TRY IT
Find the line containing "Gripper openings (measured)", then print it and each line after it through the end of the listing exactly, with no pictures.
☆ ☆ ☆
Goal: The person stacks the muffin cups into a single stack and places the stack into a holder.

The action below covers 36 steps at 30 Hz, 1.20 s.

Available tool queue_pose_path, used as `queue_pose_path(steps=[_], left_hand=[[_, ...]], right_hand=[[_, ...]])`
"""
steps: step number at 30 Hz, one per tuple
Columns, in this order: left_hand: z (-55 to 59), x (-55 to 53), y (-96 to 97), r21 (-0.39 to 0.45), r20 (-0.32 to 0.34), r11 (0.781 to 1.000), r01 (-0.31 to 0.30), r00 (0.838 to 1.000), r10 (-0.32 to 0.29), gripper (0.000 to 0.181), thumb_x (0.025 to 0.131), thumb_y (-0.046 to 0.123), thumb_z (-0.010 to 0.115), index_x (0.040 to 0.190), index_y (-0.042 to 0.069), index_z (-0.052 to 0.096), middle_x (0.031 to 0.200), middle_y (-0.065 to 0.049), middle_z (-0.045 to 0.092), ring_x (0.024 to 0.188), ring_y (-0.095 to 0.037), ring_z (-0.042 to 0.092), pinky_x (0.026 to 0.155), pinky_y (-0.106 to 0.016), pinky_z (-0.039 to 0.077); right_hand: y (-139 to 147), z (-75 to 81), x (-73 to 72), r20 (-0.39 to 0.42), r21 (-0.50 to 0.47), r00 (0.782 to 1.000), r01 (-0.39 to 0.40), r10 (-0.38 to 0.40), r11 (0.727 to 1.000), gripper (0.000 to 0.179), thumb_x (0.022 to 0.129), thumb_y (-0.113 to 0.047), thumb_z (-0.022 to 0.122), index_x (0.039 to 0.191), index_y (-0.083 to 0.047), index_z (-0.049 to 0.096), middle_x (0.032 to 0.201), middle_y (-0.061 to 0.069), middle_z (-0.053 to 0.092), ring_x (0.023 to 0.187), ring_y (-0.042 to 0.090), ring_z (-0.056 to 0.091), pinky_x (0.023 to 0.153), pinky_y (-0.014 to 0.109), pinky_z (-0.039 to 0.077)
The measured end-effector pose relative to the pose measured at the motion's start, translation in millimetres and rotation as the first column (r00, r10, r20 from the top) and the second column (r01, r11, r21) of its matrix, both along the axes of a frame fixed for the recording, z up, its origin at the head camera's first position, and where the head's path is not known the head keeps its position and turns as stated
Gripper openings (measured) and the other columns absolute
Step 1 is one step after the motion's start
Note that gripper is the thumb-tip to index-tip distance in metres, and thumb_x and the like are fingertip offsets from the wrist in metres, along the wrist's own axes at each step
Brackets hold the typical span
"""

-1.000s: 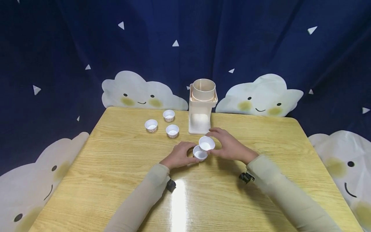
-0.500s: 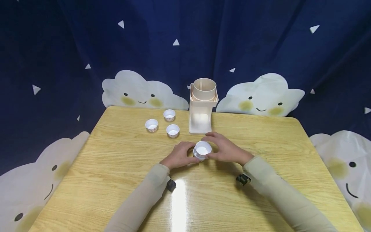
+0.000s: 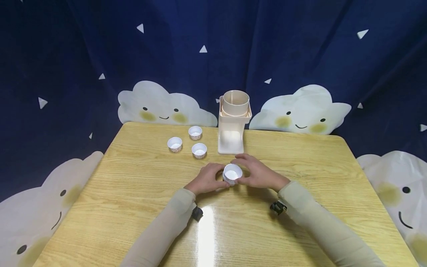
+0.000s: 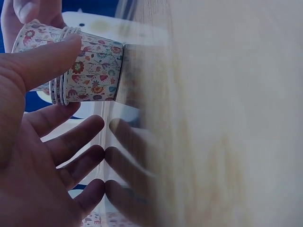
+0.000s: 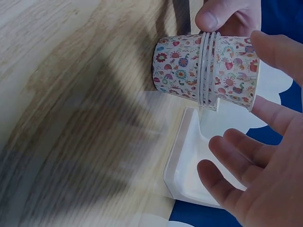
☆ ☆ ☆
RESULT FOR THIS TASK
Gripper openings (measured) and the other columns absolute
Step 1 is one step after the motion's start
Note that gripper is the thumb-tip to index-tip distance in metres, and thumb_x and the like are fingertip offsets from the wrist in metres, along the wrist's own axes at each step
Brackets hold the typical span
"""

-1.000s: 
-0.500s: 
+0.000s: 
+0.000s: 
+0.000s: 

The answer, as written, is complete.